*What you should do:*
Print every line of the data exactly as shown.

*Supplied material:*
---

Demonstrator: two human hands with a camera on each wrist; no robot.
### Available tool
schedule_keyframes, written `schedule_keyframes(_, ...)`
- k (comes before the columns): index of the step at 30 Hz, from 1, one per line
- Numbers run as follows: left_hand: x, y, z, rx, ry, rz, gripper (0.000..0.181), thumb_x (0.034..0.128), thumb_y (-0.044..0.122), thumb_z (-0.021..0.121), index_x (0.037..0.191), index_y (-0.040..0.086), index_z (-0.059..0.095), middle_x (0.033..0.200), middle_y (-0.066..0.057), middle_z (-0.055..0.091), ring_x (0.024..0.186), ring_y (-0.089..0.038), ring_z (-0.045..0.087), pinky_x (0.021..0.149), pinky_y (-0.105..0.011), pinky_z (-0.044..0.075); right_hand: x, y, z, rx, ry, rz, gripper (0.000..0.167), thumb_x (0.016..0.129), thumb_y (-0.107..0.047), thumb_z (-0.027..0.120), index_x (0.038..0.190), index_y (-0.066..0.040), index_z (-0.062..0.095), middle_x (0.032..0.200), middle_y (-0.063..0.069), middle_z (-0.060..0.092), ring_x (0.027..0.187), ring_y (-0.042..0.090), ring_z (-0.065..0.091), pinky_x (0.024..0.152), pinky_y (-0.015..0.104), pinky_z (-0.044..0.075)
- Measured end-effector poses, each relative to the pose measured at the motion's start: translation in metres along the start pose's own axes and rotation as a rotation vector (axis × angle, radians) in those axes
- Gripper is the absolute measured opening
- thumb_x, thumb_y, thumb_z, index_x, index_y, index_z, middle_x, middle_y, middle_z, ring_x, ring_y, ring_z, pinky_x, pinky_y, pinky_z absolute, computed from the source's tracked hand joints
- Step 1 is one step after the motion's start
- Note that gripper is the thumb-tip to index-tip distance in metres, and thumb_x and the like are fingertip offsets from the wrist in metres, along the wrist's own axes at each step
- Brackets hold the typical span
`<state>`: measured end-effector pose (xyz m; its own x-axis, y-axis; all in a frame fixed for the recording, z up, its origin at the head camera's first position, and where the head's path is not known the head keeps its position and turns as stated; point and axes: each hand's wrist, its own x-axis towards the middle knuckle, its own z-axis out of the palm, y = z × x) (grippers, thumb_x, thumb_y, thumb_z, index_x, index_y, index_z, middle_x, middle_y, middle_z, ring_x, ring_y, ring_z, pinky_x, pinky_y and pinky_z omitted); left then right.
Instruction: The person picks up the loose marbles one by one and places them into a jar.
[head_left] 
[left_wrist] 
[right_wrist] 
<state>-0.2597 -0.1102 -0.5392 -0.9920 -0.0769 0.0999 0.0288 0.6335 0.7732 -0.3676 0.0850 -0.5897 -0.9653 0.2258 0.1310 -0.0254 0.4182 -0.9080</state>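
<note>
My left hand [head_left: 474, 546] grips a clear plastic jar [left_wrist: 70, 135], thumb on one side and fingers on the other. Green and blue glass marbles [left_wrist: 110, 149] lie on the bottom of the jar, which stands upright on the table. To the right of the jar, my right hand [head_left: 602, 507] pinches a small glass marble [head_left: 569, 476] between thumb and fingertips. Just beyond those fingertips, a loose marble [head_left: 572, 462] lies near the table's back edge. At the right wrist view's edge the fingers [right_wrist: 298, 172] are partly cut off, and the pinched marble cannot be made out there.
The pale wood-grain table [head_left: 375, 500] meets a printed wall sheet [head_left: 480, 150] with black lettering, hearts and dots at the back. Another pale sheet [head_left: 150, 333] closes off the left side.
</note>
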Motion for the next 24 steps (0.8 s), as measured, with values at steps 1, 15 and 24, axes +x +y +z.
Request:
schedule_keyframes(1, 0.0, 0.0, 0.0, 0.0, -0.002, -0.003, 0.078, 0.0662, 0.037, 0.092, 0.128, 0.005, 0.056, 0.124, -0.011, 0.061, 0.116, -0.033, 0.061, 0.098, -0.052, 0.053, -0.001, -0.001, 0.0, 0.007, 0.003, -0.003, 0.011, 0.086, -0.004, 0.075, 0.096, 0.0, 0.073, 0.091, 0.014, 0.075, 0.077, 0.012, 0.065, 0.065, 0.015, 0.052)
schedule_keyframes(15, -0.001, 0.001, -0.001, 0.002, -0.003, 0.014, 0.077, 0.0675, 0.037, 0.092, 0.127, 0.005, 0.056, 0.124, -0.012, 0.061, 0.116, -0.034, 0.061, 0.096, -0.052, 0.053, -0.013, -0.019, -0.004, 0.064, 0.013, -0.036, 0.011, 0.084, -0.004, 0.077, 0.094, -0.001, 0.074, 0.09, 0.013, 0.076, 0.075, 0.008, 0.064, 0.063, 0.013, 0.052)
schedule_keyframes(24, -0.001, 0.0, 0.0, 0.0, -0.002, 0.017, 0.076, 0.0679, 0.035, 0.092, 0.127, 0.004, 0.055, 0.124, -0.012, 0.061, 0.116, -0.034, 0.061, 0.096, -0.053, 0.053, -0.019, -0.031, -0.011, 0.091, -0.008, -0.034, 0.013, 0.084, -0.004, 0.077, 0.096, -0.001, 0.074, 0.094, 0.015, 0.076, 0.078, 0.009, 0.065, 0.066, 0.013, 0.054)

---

*Your response:*
Demonstrator: two human hands with a camera on each wrist; no robot.
### Available tool
schedule_keyframes, written `schedule_keyframes(_, ...)`
- k (comes before the columns): index of the step at 30 Hz, from 1, one per line
- Numbers run as follows: left_hand: x, y, z, rx, ry, rz, gripper (0.000..0.181), thumb_x (0.034..0.128), thumb_y (-0.044..0.122), thumb_z (-0.021..0.121), index_x (0.037..0.191), index_y (-0.040..0.086), index_z (-0.059..0.095), middle_x (0.033..0.200), middle_y (-0.066..0.057), middle_z (-0.055..0.091), ring_x (0.024..0.186), ring_y (-0.089..0.038), ring_z (-0.045..0.087), pinky_x (0.021..0.149), pinky_y (-0.105..0.011), pinky_z (-0.044..0.075); right_hand: x, y, z, rx, ry, rz, gripper (0.000..0.167), thumb_x (0.016..0.129), thumb_y (-0.107..0.047), thumb_z (-0.027..0.120), index_x (0.038..0.190), index_y (-0.066..0.040), index_z (-0.062..0.095), middle_x (0.032..0.200), middle_y (-0.063..0.069), middle_z (-0.060..0.092), ring_x (0.027..0.187), ring_y (-0.042..0.090), ring_z (-0.065..0.091), pinky_x (0.024..0.152), pinky_y (-0.015..0.104), pinky_z (-0.044..0.075)
- Measured end-effector poses, each relative to the pose measured at the motion's start: translation in metres along the start pose's own axes and rotation as a rotation vector (axis × angle, radians) in those axes
- Gripper is the absolute measured opening
- thumb_x, thumb_y, thumb_z, index_x, index_y, index_z, middle_x, middle_y, middle_z, ring_x, ring_y, ring_z, pinky_x, pinky_y, pinky_z absolute, computed from the source's tracked hand joints
- Step 1 is one step after the motion's start
- Note that gripper is the thumb-tip to index-tip distance in metres, and thumb_x and the like are fingertip offsets from the wrist in metres, along the wrist's own axes at each step
- Brackets hold the typical span
`<state>`: measured end-effector pose (xyz m; its own x-axis, y-axis; all in a frame fixed for the recording, z up, its origin at the head camera's first position, and where the head's path is not known the head keeps its position and turns as stated; point and axes: each hand's wrist, its own x-axis towards the middle knuckle, its own z-axis out of the palm, y = z × x) (grippers, thumb_x, thumb_y, thumb_z, index_x, index_y, index_z, middle_x, middle_y, middle_z, ring_x, ring_y, ring_z, pinky_x, pinky_y and pinky_z omitted); left then right.
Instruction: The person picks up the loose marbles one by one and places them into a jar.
[head_left] 
[left_wrist] 
[right_wrist] 
<state>-0.2597 -0.1102 -0.5392 -0.9920 -0.0769 0.0999 0.0288 0.6335 0.7732 -0.3676 0.0850 -0.5897 -0.9653 0.2258 0.1310 -0.0254 0.4182 -0.9080</state>
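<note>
My left hand [head_left: 474, 546] grips a clear plastic jar [left_wrist: 70, 135], thumb on one side and fingers on the other. Green and blue glass marbles [left_wrist: 110, 149] lie on the bottom of the jar, which stands upright on the table. To the right of the jar, my right hand [head_left: 602, 507] pinches a small glass marble [head_left: 569, 476] between thumb and fingertips. Just beyond those fingertips, a loose marble [head_left: 572, 462] lies near the table's back edge. At the right wrist view's edge the fingers [right_wrist: 298, 172] are partly cut off, and the pinched marble cannot be made out there.
The pale wood-grain table [head_left: 375, 500] meets a printed wall sheet [head_left: 480, 150] with black lettering, hearts and dots at the back. Another pale sheet [head_left: 150, 333] closes off the left side.
</note>
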Motion for the next 24 steps (0.8 s), as measured, with values at steps 1, 15 and 24, axes +x +y +z.
Request:
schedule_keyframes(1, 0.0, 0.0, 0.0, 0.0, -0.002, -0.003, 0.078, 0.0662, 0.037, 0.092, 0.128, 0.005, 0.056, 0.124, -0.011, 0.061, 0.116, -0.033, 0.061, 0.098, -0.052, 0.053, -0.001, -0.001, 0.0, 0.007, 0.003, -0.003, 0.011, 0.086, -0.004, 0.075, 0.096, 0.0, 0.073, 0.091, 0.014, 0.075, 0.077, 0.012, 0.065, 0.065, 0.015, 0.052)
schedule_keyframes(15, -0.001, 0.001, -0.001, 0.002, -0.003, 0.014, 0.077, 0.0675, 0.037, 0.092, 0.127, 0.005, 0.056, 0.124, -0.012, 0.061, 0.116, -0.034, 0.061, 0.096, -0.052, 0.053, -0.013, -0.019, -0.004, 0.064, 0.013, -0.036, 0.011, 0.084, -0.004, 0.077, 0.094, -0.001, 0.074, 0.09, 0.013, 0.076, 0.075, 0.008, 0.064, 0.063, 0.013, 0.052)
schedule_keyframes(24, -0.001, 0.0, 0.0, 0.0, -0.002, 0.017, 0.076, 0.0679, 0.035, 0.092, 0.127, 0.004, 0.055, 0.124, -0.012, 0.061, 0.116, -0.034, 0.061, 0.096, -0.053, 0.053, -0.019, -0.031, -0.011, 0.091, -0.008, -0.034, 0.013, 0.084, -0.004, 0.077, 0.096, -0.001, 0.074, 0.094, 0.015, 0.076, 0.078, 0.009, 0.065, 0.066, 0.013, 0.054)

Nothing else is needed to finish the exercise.